**DIRECTIONS**
The expected answer is the complete listing, reproduced character for character.

**COLLECTED DATA**
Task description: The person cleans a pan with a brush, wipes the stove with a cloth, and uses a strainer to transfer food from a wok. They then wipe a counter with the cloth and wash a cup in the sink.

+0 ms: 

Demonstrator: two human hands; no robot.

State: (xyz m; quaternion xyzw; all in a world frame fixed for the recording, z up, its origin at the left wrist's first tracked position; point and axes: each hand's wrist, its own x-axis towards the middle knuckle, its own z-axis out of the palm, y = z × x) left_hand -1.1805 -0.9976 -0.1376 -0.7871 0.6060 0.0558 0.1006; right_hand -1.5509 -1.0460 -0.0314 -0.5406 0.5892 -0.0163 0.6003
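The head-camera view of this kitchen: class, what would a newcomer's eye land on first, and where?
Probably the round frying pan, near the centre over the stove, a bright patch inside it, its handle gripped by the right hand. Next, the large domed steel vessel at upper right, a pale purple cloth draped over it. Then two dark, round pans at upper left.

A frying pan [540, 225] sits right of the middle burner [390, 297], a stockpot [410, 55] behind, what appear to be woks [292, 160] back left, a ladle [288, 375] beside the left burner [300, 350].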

**YOUR SOLUTION**
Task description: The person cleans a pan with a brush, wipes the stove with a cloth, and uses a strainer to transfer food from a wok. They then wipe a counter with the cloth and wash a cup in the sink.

+0 ms: 

Demonstrator: two human hands; no robot.

State: (xyz m; quaternion xyzw; all in a world frame fixed for the recording, z up, its origin at the left wrist's first tracked position; point and axes: each hand's wrist, its own x-axis towards the middle knuckle, its own z-axis out of the palm, y = z × x) left_hand -1.1805 -0.9976 -0.1376 -0.7871 0.6060 0.0558 0.1006; right_hand -1.5509 -1.0460 -0.0314 -0.5406 0.5892 -0.0163 0.6003
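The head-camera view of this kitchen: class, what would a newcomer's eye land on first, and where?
Probably the round frying pan, near the centre over the stove, a bright patch inside it, its handle gripped by the right hand. Next, the large domed steel vessel at upper right, a pale purple cloth draped over it. Then two dark, round pans at upper left.

A frying pan [540, 225] sits right of the middle burner [390, 297], a stockpot [410, 55] behind, what appear to be woks [292, 160] back left, a ladle [288, 375] beside the left burner [300, 350].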

With that, the output is complete.